De acordo com as investigações, o crime foi premeditado. O policial utilizou uma escada para acessar a marquise da residência da vítima e, com ferramentas, arrombou a porta. Dayse foi surpreendida enquanto dormia, sem chance de defesa. “Ele foi com a finalidade de cometer o feminicídio. Levou materiais para entrar na residência e subir na marquise. Tudo indica que ela estava deitada quando foi atingida”, afirmou o delegado-chefe do Departamento Especializado de Homicídios e Proteção à Pessoa, Fabrício Dutra.
A delegada Raffaella Aguiar, titular da Delegacia de Homicídios e Proteção à Mulher, informou que a vítima tentava encerrar o relacionamento, marcado por comportamento possessivo e controlador por parte do agressor. “Uma mulher forte, uma autoridade, comandante da Guarda Municipal, e ainda assim vítima da forma mais extrema de violência de gênero. Isso diz muito sobre o autor”, declarou. As primeiras apurações indicam que ele não aceitava o fim da relação.
O pai da vítima, Carlos Roberto Teixeira, relatou que o relacionamento era conturbado e já havia episódios de agressão, embora sem registros formais. “Já tirei ele de cima dela. Uma vez, flagrei ele tentando enforcar a Dayse”, contou.
Diego de Oliveira Souza era lotado em Campos dos Goytacazes (RJ). Já Dayse Barbosa Mattos ocupava recentemente o cargo de comandante da Guarda Civil Municipal de Vitória, sendo a primeira mulher a assumir a função na história da corporação.
Em nota, o Ministério da Justiça e Segurança Pública lamentou a morte e destacou a trajetória da comandante, marcada pela defesa dos direitos das mulheres e pelo compromisso com a segurança pública.

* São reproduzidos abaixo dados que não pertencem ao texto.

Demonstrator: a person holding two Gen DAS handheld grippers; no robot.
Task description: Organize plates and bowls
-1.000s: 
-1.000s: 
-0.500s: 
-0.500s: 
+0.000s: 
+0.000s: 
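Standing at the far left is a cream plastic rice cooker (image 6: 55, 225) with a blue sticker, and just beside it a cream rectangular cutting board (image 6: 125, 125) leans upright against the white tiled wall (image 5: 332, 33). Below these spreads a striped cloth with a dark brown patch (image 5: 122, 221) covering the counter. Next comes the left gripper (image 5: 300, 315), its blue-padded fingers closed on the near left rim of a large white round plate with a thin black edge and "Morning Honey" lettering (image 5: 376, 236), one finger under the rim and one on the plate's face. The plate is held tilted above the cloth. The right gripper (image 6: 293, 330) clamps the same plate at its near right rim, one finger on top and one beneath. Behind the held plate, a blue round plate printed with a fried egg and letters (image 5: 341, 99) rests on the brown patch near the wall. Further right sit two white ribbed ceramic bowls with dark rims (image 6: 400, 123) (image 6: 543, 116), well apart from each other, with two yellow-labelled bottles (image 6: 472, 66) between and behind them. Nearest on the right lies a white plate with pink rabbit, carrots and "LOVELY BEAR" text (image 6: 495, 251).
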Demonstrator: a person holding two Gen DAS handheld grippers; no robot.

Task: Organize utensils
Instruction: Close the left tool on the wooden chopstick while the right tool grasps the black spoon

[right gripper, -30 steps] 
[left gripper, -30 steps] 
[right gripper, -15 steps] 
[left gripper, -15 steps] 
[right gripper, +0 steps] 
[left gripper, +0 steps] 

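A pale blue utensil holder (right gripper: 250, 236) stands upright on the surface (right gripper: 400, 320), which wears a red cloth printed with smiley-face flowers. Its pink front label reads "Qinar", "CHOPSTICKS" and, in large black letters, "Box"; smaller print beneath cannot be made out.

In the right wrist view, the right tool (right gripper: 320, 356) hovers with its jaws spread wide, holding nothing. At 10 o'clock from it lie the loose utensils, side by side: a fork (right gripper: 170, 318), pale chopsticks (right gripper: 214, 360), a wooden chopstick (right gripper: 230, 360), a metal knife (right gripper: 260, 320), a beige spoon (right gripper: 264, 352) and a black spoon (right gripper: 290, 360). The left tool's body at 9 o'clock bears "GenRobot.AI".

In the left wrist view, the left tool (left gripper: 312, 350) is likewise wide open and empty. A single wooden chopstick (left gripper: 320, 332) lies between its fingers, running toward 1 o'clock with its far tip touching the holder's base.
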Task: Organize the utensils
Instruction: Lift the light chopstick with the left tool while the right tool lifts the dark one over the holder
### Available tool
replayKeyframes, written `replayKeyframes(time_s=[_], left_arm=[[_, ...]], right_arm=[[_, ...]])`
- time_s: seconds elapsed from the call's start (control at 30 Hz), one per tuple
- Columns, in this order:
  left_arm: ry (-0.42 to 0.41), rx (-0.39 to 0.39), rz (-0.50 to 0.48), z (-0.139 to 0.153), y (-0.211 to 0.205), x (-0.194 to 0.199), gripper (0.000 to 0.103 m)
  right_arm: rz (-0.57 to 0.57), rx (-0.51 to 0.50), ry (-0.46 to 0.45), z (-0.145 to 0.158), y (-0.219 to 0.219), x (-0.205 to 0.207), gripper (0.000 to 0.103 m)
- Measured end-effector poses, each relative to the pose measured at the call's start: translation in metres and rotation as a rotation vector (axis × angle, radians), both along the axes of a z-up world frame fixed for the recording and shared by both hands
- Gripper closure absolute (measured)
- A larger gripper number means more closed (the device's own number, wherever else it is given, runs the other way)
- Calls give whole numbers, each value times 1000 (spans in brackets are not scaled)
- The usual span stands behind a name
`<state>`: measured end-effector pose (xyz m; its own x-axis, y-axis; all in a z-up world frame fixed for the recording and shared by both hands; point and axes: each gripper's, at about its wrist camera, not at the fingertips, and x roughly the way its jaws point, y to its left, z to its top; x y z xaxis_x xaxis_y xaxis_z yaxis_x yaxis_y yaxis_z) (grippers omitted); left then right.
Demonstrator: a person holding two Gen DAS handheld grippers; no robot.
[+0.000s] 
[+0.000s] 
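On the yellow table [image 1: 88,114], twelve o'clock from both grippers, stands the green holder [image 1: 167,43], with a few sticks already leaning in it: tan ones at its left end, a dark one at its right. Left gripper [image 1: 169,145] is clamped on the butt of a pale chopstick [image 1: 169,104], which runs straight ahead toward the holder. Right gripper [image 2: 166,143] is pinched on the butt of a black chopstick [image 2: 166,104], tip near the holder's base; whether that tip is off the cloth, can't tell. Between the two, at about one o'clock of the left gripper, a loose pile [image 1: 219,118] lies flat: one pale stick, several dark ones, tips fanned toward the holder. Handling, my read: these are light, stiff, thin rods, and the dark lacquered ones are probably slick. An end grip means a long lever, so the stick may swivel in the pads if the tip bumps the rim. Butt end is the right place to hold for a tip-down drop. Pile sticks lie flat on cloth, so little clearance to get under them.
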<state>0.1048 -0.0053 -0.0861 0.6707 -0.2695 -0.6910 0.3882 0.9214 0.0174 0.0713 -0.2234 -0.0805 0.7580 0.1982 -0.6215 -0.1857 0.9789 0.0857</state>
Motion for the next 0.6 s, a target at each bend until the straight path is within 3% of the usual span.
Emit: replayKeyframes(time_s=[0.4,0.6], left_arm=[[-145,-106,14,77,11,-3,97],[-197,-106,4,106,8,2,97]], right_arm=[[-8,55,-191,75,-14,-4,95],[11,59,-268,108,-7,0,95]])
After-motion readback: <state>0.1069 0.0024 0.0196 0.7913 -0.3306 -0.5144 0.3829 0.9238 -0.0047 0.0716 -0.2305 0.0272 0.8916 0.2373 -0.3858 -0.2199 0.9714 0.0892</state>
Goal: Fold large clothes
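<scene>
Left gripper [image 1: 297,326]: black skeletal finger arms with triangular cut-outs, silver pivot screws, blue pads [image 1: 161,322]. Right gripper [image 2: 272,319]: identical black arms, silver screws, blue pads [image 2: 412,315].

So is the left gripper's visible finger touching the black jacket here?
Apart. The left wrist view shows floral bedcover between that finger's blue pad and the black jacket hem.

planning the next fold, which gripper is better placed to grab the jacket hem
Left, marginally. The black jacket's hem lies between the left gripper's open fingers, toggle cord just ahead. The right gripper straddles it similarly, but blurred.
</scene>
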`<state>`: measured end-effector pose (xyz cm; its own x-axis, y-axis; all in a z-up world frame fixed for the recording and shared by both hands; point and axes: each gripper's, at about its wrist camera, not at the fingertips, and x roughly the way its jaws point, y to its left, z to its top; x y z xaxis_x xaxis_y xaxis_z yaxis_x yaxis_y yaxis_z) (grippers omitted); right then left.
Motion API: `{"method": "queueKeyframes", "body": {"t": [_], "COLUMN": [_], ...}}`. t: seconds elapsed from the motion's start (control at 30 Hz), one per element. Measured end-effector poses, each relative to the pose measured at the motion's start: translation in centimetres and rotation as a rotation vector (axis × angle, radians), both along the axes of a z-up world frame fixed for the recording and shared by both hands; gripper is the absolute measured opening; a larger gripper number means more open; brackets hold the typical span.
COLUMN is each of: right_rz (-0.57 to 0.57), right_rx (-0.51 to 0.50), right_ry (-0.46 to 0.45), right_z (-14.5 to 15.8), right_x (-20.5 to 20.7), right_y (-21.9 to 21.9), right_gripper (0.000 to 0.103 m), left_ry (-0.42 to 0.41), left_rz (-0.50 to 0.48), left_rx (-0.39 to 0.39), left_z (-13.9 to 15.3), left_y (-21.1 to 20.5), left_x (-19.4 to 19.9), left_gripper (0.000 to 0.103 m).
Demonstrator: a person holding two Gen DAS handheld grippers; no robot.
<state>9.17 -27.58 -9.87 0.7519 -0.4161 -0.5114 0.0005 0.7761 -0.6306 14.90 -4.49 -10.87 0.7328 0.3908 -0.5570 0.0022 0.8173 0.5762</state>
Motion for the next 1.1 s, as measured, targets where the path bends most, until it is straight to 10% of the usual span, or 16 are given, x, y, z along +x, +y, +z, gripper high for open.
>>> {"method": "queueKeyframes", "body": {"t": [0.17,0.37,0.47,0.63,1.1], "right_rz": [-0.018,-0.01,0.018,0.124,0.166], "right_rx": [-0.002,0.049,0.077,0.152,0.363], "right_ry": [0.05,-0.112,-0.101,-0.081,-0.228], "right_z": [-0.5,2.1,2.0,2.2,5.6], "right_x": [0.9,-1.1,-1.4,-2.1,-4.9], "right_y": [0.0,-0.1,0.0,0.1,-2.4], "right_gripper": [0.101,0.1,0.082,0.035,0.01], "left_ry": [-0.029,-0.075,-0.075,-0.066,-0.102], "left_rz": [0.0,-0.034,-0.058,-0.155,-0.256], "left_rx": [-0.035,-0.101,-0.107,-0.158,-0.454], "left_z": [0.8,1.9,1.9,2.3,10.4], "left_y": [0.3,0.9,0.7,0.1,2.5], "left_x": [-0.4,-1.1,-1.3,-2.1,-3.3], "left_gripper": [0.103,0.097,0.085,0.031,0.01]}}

A pasta classificou o caso como um alerta para a gravidade do feminicídio no Brasil e reforçou a necessidade de fortalecer políticas públicas de enfrentamento à violência de gênero, além de atenção à saúde mental dos profissionais de segurança.
O governo do Espírito Santo e a Prefeitura de Vitória decretaram luto oficial de três dias. O caso reforça, mais uma vez, que a violência contra a mulher segue atravessando todas as esferas sociais — inclusive aquelas que, em tese, deveriam oferecer proteção.